And then I went to Hungary, where I was to teach summer school for six weeks. Budapest was less than three hours from Vienna (my usual summer haunt) by automobile, and yet it seemed a world apart--perhaps even more so than during the Soviet era, in some ways. Both the Austrians and the Hungarians certainly viewed it that way; nobody was quite willing to admit that Hungary was really part of Europe, no matter whether "central" or "eastern." This theme became more pronounced as I re-read Das Ungarnbild der deutschen Historiographie in preparation for this review, and I found it creeping into my teaching that summer as well. No one, it seems--not the Germans, not the British, not the Hungarians themselves--has ever seen Hungary as anywhere but on the fringes of Europe, both geographically and culturally. This is the thread that ties the book together and makes it worth reading for a broader audience, and which I had overlooked in my original reading of it. In one way or another, each essay illuminates the subtle and often fragile connections between Hungary and the rest of Europe.
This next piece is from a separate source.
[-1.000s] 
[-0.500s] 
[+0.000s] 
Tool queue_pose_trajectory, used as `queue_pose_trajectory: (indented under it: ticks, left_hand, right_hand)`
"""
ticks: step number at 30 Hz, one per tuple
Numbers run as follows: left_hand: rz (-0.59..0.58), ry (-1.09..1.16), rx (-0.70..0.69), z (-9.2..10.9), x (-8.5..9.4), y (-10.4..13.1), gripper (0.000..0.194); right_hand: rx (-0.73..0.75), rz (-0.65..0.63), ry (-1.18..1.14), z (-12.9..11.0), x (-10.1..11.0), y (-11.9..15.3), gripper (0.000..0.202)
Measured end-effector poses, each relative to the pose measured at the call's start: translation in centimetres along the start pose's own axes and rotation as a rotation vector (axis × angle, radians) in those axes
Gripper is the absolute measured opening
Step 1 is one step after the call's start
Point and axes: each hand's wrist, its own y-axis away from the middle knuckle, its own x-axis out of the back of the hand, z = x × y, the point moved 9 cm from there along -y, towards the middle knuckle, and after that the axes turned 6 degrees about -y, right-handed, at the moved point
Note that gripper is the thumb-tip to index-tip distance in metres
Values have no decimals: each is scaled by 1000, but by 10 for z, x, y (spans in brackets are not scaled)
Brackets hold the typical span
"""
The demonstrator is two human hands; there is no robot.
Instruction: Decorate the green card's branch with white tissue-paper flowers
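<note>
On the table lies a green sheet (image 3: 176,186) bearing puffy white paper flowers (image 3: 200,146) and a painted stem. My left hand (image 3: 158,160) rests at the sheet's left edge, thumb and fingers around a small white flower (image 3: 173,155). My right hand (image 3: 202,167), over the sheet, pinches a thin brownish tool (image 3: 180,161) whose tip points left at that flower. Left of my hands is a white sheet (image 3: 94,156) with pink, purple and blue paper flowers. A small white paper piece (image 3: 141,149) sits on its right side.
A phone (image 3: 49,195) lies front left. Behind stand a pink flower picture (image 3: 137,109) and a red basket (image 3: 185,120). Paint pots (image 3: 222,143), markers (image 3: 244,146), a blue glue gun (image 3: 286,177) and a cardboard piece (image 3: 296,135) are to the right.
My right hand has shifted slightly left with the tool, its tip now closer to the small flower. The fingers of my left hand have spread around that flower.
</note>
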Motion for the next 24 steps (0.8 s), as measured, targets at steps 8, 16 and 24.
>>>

Picking out that thread is not easy if you aren't looking for it. (I certainly missed it the first time through.) Many of the essays are highly specialized and require some heavy slogging. The contributions on the legal system ("Das historische Ungarnbild in der deutschen Rechtsgeschichtswissenschaft. Eine Geschichte der Forschung und der interkulturellen Wissenschaftsbeziehungen bis 1945" by Katalin Goenezi; "Die Aufarbeitung der ungarischen Rechtsentwicklung zwischen 1945 und 1990 durch die deutsche Rechtswissenschaft" by Georg Brunner; and "Der Minderheitenschutz im ungarischen Recht nach 1990 im Spiegel der deutschen Fachliteratur" by Johannes Berger) are rather specialized and technical in nature. Goenezi's is the most useful contribution for generalists. Likewise, both Janos Bak's "Herrschergestalten des mittlealterlichen deutschen Mediaevistik" and Istvan Futaky's "'Die Völkergeschichte hat wenige Beyspeile einer solchen Veredlung.' Die Ungarische Geschichte an der Göttinger Universität im 18. Jahrhundert" (pp. 31-48) are larded with lengthy footnotes and will confound many readers with the array of languages used. Futaky, for example, is fond of using long Latin quotations with the Hungarian translation, not the German, in the footnote. He nevertheless succeeds in showing that because of Habsburg censorship, the study of Hungarian history--a marginal field at best before the nineteenth century--was inextricably bound with and influenced by scholars at the University of Göttingen.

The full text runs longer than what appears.